The attack resulted in ICBC temporarily owing $9 billion to BNY Mellon—an amount larger than the U.S. branch’s net capital—and crippled the corporate email system, prompting employees to rely on Google Mail for communications.2

Most significantly, however, the severity of the attack led to disruptions in the U.S. Treasury market after ICBC could not settle a number of transactions. The bank was forced to courier a USB thumb drive to the affected parties in order to provide the required settlement details. This has exposed the possibility of a worst-case scenario long feared by cybersecurity experts: a hack that incapacitates a vital part of the financial system, leading to a cascade of negative consequences for lenders and governments around the world. This breach will be carefully examined by regulators and put financial institutions on high alert.3

Meanwhile, at the national level, Australia is fortifying its cybersecurity measures in response to a series of significant breaches. The federal government unveiled a seven-year, A$587 million plan aimed at enhancing national cybersecurity. Initiatives include providing cyber security checks for small businesses, boosting funding for cyber law enforcement, and implementing mandatory reporting of ransomware attacks through a single government portal. Telecommunications firms will face stricter cyber reporting rules, and the government will limits inter-agency data sharing to encourage incident reporting.

The move follows a year marked by data breaches affecting nearly half of Australia’s 26 million people, a ~25% increase in cybercrime through the first six months of 2023, and a cyber attack that disrupted the nation’s largest port operator.4

Company Specific Updates

CrowdStrike Holdings Inc

CrowdStrike launched its AI-powered cybersecurity solution, Falcon Go, for small and medium businesses (SMBs) on Amazon Business in November. Falcon Go aims to provide robust protection against modern cybersecurity threats in a simplified package, catering to smaller IT teams and non-technical users. This move represents CrowdStrike’s first offering on Amazon’s B2B store, expanding its distribution channels for SMB solutions. To celebrate its debut on Amazon Business, CrowdStrike offered Falcon Go at a discounted rate during the Black Friday, Small Business Saturday, and Cyber Monday shopping weekend. This partnership with Amazon marks a strategic step for CrowdStrike in reaching a wider SMB audience through a prominent online platform.5

Source: https://bit.ly/48eT8W5

Also in November, CrowdStrike reported its Q3 financial results. The company’s Annual Recurring Revenue (ARR) crossed the $3 billion mark, marking 35% YoY growth. This growth, driven by a record net new ARR of $223 million, establishes CrowdStrike as the fastest and sole pure-play cybersecurity software vendor to reach this milestone. Total revenue for the quarter reached $786.0 million, up 35% from the same period in fiscal 2023, with subscription revenue at $733.5 million, reflecting a 34% YoY growth.6

Fortinet Inc

Fortinet’s Q3 revenue, announced in November, reached $1.33 billion, a 16% YoY increase, but fell short of the $1.35 billion analyst estimate. Product revenue dipped 0.6% to $465.9 million due to weaker-than-expected firewall sales and a slowdown in secure networking market growth. CEO Ken Xie anticipates limited near-term growth in secure networking.

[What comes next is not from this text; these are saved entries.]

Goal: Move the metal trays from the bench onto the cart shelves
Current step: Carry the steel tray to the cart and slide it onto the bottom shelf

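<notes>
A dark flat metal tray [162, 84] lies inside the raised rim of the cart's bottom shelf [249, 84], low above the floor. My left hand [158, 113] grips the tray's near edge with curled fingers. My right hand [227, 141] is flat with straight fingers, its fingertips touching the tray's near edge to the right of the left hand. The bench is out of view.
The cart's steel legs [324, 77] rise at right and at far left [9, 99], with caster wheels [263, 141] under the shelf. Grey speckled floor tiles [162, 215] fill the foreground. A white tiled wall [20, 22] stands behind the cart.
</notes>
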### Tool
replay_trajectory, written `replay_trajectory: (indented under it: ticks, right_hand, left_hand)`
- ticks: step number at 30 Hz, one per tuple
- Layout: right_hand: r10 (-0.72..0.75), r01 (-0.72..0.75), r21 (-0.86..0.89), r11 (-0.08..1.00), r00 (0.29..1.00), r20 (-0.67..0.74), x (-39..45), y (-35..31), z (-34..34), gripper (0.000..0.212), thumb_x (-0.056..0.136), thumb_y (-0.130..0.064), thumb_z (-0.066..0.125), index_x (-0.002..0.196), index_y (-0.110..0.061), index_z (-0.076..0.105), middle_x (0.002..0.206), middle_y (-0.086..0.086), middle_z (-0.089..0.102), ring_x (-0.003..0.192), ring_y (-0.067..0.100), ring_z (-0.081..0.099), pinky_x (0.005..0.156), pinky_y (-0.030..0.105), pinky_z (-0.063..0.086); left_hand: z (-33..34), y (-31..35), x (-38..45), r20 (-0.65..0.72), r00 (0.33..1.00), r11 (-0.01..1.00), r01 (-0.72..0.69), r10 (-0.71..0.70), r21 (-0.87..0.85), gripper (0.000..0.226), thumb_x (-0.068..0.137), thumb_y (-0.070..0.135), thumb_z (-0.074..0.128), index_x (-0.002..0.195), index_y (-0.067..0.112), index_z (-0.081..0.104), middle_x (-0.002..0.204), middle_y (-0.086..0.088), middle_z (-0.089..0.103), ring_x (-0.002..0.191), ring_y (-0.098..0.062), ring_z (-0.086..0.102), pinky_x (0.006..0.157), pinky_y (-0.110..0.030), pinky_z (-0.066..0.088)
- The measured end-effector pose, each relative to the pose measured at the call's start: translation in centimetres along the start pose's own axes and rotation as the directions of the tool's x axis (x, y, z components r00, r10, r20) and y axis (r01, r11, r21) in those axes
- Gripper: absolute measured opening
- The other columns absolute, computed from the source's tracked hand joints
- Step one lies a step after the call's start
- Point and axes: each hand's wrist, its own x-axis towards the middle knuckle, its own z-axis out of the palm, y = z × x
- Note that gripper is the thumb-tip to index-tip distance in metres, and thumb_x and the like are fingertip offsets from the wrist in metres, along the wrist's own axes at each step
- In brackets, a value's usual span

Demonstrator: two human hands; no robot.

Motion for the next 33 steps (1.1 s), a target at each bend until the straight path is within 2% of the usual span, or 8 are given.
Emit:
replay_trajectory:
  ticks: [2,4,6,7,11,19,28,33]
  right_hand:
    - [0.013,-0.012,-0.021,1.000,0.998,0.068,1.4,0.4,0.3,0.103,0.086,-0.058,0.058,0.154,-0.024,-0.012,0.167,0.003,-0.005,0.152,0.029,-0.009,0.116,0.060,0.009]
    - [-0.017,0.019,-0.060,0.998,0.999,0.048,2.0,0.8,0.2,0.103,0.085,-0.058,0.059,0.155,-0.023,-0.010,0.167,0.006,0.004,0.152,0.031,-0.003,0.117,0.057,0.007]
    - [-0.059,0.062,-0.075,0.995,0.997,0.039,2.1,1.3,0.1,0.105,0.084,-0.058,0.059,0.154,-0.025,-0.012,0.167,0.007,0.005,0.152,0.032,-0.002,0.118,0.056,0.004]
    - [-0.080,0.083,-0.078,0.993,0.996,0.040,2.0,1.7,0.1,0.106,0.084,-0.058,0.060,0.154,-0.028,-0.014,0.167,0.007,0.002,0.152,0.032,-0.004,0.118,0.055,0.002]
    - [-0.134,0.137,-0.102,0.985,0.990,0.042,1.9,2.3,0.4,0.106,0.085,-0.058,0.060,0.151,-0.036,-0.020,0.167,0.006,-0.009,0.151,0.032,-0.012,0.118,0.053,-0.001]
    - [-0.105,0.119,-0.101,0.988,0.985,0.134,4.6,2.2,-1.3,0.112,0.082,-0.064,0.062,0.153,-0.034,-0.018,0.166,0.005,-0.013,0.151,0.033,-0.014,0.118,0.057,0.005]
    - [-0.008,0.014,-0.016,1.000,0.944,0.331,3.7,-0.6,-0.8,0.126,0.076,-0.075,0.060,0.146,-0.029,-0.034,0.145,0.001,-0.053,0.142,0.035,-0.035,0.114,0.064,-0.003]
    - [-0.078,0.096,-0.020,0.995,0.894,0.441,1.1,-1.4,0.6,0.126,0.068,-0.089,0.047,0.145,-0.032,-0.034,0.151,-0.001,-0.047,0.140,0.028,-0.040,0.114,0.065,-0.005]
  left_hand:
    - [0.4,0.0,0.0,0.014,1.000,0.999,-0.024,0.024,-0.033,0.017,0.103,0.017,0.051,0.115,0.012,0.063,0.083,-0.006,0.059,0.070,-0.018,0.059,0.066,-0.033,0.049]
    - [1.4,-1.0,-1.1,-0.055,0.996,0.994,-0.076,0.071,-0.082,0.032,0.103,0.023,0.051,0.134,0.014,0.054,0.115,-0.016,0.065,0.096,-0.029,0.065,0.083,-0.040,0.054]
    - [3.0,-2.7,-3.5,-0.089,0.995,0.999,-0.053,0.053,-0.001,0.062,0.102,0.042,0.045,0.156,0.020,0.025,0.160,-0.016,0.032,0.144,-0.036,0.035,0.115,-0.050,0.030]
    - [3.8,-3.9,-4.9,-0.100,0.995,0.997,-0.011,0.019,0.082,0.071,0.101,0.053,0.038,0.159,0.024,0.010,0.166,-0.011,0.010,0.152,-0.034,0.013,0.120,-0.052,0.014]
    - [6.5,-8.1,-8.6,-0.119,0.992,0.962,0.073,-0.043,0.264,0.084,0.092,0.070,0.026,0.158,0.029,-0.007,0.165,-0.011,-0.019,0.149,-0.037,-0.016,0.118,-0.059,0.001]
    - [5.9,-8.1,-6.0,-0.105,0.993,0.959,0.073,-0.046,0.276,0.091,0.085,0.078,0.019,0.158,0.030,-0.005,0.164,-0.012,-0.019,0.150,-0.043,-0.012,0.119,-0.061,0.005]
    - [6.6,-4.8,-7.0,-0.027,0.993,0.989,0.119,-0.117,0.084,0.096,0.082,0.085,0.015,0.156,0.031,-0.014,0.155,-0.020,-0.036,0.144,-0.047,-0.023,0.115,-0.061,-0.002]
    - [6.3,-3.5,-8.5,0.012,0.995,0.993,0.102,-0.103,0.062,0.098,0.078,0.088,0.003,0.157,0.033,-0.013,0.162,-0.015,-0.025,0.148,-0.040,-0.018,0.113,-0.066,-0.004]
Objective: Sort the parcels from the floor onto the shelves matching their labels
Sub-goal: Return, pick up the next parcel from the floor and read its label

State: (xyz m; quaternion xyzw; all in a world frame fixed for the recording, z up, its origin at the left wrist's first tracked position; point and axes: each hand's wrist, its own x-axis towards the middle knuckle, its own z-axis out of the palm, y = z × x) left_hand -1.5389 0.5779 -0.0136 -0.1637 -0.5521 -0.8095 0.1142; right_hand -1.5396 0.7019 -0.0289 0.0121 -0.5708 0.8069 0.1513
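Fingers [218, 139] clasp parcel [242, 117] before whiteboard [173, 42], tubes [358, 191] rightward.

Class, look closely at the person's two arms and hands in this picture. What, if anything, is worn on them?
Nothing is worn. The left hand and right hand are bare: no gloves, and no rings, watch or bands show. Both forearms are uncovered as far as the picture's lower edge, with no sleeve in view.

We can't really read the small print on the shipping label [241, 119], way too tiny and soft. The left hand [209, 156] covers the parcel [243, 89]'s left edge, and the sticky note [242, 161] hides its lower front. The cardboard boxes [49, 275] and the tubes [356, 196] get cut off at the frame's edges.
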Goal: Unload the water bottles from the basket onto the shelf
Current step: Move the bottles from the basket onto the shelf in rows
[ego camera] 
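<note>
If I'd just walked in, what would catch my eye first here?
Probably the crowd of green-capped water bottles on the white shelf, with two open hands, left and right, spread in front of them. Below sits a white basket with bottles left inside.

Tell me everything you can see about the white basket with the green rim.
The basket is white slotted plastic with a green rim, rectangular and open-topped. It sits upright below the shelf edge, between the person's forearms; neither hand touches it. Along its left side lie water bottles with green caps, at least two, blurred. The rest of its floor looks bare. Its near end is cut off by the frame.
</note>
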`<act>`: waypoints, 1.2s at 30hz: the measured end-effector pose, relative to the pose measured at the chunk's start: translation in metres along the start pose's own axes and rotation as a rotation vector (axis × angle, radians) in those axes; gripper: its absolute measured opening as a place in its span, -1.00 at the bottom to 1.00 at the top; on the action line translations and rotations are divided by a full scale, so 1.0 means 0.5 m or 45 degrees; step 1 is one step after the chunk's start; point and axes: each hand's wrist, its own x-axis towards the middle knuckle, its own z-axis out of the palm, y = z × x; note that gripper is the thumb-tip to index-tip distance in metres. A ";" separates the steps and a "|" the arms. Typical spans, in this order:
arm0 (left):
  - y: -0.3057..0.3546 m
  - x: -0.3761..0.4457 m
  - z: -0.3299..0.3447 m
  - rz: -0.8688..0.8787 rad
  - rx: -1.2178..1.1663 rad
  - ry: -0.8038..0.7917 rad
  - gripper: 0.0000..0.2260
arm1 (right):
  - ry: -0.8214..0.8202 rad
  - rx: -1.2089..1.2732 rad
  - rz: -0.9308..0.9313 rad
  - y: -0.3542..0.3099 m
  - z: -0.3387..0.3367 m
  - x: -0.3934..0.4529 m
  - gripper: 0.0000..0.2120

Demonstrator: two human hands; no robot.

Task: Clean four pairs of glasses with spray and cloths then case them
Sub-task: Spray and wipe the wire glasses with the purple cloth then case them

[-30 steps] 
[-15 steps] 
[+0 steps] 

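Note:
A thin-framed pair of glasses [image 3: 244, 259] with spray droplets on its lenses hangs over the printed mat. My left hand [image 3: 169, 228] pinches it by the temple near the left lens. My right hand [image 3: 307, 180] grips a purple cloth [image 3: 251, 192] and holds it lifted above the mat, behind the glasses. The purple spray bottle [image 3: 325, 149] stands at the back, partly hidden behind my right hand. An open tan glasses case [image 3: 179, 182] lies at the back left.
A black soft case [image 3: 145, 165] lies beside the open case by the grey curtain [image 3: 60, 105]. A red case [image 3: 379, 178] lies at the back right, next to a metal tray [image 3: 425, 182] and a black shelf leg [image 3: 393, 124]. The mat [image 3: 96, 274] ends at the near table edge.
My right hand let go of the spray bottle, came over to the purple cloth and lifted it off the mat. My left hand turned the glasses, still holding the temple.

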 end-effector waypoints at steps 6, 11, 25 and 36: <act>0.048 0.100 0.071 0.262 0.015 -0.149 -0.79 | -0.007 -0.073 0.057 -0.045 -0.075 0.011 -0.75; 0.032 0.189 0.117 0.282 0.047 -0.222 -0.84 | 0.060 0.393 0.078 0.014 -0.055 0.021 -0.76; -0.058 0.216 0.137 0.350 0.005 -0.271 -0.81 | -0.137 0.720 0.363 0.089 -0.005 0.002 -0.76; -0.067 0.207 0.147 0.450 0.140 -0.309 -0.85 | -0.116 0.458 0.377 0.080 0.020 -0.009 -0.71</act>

Instead, Fortinet plans to focus on faster-growing areas, like SASE (secure access service edge) and SecOps, which now constitute 20% and 10% of its business, respectively. Executives aim to offset firewall sales decline with investments in SASE and SecOps, anticipating a 20% annual growth in the SASE market and 14% in SecOps over four years.


Despite challenges in the secure networking sector, Fortinet reported a nearly 28% YoY growth in service revenue to $868.7 million in Q3. The company aims to capitalize on market opportunities by shifting R&D and go-to-market investments toward SASE and SecOps, with a commitment to significant partnerships with channel partners.7

CYBR ETF: Diversified Investing in Cybersecurity

A cybersecurity ETF offers a great alternative to gaining exposure to this industry without being locked into any single security, and without the hassle of hand-picking individual stocks. ETFs allow you to diversify by investing in multiple companies in multiple markets, ensuring that a single market shock won’t tank your portfolio.

Canada’s first cybersecurity ETF, Evolve Cyber Security Index Fund (TSX Ticker: CYBR), invests in global companies involved in the cyber security industry. For more information, visit the fund page here: https://evolveetfs.com/product/cybr/.

Portfolio Strategy and Activity

For the month, CrowdStrike Holdings Inc made the largest contribution to the Fund, followed by Zscaler Inc and Palo Alto Networks Inc. The largest detractors to performance for the month were Fortinet Inc, followed by Chindata Group Holdings Ltd and CACI International Inc.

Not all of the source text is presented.